/---

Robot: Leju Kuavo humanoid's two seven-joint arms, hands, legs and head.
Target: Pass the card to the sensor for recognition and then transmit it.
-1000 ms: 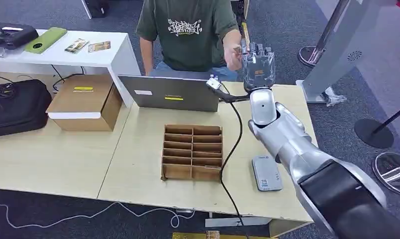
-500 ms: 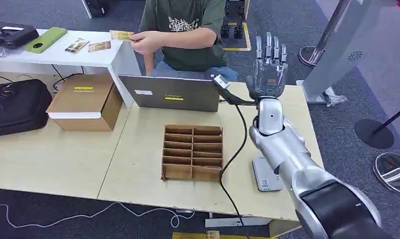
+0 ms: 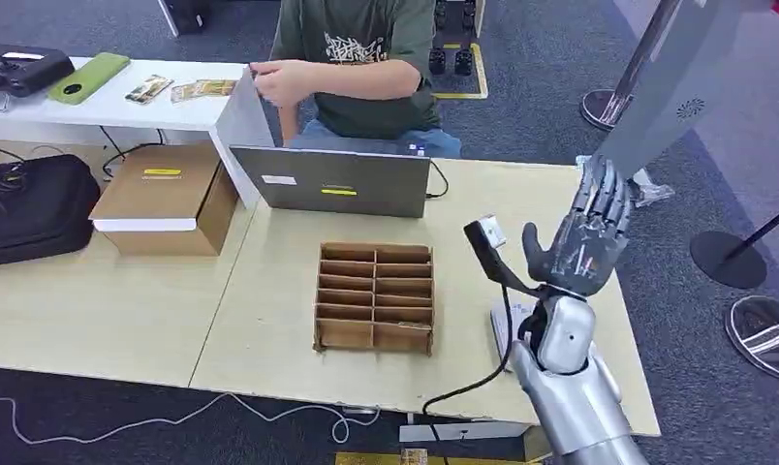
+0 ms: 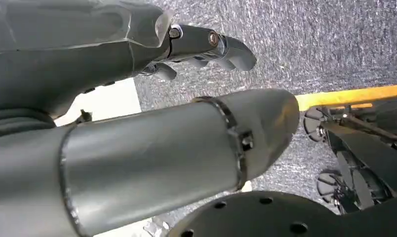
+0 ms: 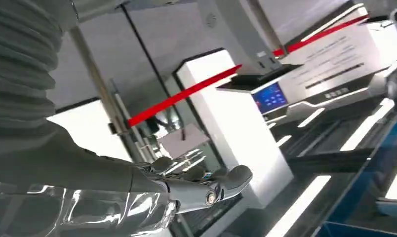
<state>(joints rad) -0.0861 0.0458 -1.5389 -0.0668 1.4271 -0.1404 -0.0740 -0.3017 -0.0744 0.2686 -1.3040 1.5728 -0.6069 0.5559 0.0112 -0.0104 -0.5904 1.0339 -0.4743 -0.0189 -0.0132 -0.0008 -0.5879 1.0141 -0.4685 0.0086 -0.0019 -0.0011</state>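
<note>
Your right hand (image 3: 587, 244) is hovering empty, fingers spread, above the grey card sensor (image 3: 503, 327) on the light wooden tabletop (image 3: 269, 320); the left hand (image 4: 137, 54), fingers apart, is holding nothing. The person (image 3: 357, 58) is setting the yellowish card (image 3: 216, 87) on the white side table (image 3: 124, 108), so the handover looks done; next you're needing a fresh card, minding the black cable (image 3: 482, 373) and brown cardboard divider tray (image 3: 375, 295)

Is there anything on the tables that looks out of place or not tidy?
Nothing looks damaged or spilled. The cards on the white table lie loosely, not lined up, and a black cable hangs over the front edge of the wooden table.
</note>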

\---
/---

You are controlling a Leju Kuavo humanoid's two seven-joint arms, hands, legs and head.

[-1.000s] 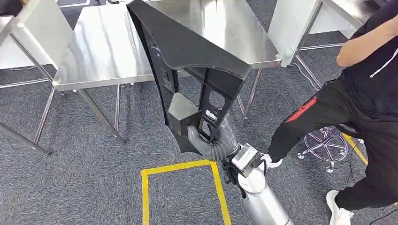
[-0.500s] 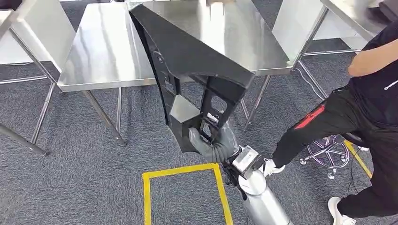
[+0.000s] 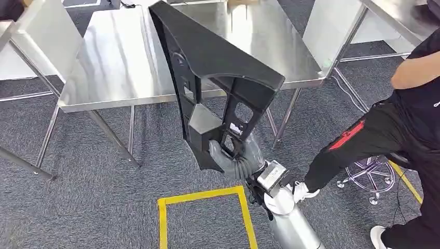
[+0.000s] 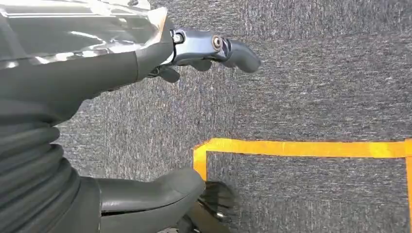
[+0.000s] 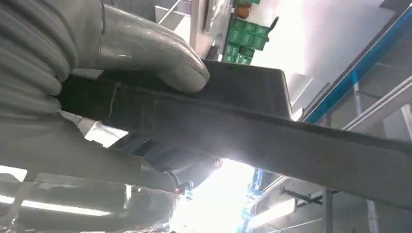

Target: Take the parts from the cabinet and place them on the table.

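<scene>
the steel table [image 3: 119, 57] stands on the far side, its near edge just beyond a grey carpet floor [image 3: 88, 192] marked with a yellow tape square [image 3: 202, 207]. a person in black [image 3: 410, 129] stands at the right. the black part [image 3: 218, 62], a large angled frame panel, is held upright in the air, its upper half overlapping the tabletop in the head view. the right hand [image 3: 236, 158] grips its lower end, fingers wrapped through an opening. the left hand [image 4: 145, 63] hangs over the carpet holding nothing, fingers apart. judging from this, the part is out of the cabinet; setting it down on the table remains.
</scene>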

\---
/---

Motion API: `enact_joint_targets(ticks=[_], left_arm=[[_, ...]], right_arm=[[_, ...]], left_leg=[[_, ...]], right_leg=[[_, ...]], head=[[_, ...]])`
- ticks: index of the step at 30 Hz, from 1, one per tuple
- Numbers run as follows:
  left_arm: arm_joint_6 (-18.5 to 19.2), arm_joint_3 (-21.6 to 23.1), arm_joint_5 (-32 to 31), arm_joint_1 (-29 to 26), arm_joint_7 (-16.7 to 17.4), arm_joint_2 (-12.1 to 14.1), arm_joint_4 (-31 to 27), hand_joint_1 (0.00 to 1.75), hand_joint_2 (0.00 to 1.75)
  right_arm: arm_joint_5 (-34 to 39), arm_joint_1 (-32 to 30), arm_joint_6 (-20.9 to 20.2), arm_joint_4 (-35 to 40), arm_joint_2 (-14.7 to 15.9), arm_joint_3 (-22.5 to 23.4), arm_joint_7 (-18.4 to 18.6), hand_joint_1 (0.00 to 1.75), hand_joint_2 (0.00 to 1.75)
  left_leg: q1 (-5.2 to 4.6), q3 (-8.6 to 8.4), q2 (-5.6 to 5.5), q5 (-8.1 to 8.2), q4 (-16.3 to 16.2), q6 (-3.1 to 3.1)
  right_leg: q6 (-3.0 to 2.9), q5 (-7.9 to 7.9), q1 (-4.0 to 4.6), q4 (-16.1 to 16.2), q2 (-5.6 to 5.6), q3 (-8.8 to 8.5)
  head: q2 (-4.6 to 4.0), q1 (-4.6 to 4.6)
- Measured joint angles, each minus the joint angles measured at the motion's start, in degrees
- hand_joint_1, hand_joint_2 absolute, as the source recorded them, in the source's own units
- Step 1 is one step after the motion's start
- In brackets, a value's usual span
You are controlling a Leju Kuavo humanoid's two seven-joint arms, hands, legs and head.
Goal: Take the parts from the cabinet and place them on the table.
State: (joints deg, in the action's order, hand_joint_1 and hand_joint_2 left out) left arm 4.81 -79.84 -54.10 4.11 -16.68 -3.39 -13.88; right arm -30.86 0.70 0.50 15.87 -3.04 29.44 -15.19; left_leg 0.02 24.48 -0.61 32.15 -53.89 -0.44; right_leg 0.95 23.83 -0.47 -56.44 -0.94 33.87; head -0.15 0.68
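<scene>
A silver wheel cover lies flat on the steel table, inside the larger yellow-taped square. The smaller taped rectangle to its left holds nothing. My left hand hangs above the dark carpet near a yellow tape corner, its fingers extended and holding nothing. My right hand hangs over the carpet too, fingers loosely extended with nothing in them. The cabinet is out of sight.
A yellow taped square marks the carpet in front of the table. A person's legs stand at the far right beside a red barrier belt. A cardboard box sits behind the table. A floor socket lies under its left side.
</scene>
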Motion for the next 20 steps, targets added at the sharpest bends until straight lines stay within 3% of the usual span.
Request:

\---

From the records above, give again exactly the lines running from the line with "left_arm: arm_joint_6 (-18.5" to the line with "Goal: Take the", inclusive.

[Task output]
  left_arm: arm_joint_6 (-18.5 to 19.2), arm_joint_3 (-21.6 to 23.1), arm_joint_5 (-32 to 31), arm_joint_1 (-29 to 26), arm_joint_7 (-16.7 to 17.4), arm_joint_2 (-12.1 to 14.1), arm_joint_4 (-31 to 27), hand_joint_1 (0.00 to 1.75), hand_joint_2 (0.00 to 1.75)
  right_arm: arm_joint_5 (-34 to 39), arm_joint_1 (-32 to 30), arm_joint_6 (-20.9 to 20.2), arm_joint_4 (-35 to 40), arm_joint_2 (-14.7 to 15.9), arm_joint_3 (-22.5 to 23.4), arm_joint_7 (-18.4 to 18.6), hand_joint_1 (0.00 to 1.75), hand_joint_2 (0.00 to 1.75)
  left_leg: q1 (-5.2 to 4.6), q3 (-8.6 to 8.4), q2 (-5.6 to 5.5), q5 (-8.1 to 8.2), q4 (-16.3 to 16.2), q6 (-3.1 to 3.1)
  right_leg: q6 (-3.0 to 2.9), q5 (-7.9 to 7.9), q1 (-4.0 to 4.6), q4 (-16.1 to 16.2), q2 (-5.6 to 5.6), q3 (-8.8 to 8.5)
  head: q2 (-4.6 to 4.0), q1 (-4.6 to 4.6)
- Measured joint angles, each minus the joint angles measured at the motion's start, in degrees
- hand_joint_1, hand_joint_2 absolute, as the source recorded them, in the source's own units
- Step 1 is one step after the motion's start
- In brackets, a value's usual span
You are controlling a Leju Kuavo humanoid's two seven-joint arms, hands, legs and head.
Goal: Take the parts from the cabinet and place them on the table.

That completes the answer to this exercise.